When David Rankine talks this way about Celtic-based art, certain Hindu images of the divine come to mind - for instance, in the Baghavad-Gita, how the human incarnation of one of the gods opens his mouth and the whole of the universe is contained there. In one of David's favourite quotes, from Speaking in Tongues  by Peter Jones, mentions the Hindus: "the Hindus have a well-defined mythology of creation being besotted: a vitality that so overflows all its modalities that it appears totally chaotic: incomprehensible to the sober mind."

It is out of this awareness - of the thin line between order and chaos, between clarity and confusion- that David Rankine works , to "try to convey the fabric of our reality as we perceive it". Sometimes, he says, he is "close to painting pure feeling".

The representational elements are there partly because he loves painting landscapes, but also so that the viewers can have something to recognize and hold onto, a contrast from the Celtic forms' mass of energy covering the rest of the picture plane. This is needed because we are not used to seeing works like the Book of Kells. Its conventions predate modern Western ways of looking at art. there is, for example, no foreground or background. "I try to take the ancient art and make it legible for modern eyes".

 In his third year in the fine arts program at York University, David began to copy some of the great works of Celtic Art. He still finds inspiring the Chi Rho page from the Book of Kells. the first piece of Celtic art he copied. He calls it the "ultimate work of Celtic art". Other works in the book are more linear in arrangement; the Chi Rho page is a mass of spinning forms. It took some time to figure out how it was put together, but once he did, it was like having a key.
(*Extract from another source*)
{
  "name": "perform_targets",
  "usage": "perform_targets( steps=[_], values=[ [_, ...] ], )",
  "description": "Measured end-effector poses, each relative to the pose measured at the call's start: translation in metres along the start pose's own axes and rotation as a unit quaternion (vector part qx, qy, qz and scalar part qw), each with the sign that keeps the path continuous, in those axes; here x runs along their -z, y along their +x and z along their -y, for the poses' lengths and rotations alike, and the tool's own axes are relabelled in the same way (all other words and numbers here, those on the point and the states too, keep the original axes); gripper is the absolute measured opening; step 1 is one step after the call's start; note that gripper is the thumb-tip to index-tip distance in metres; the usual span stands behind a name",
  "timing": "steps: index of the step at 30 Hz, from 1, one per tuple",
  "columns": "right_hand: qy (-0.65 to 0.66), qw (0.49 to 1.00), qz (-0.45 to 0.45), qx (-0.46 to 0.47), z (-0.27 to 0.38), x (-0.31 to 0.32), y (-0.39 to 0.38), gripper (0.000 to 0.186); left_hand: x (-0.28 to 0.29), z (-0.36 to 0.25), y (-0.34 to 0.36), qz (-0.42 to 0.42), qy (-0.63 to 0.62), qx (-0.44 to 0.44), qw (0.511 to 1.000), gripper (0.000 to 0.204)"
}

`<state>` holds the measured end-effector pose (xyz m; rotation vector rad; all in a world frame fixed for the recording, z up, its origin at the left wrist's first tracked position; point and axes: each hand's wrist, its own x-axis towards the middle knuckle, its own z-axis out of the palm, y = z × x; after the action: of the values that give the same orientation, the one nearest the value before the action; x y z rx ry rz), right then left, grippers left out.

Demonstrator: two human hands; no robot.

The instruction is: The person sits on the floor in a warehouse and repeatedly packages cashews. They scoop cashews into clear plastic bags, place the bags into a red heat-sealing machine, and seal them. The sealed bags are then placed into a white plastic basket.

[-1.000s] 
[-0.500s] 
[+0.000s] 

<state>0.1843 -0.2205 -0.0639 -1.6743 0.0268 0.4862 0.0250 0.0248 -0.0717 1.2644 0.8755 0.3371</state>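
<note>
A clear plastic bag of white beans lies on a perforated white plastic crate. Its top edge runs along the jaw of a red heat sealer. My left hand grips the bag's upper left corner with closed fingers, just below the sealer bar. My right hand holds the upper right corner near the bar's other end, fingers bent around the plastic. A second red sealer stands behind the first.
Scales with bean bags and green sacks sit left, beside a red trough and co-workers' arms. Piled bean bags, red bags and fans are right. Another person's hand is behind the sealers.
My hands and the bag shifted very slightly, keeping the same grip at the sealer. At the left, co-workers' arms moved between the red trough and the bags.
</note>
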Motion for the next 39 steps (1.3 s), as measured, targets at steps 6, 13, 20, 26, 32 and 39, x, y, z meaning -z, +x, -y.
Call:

Eventually he began to use this key to unlock the door to his own imaginative world, a world he is still exploring, a world that both expresses his spirituality and brings him closer to God. The world changes, grows, develops, but the magic key is attached to a thread that is never broken, no matter how many serpentine twists and turns it may take.

In fact, we might imagine that the key is in the from of a Celtic Cross. It's a good symbol for David's work, too. Sometimes complex, sometimes simple; sometimes humble, sometimes mythic; active, yet calm; Christian and pre-Christian; ancient as the land, new as today's dew on the green grass.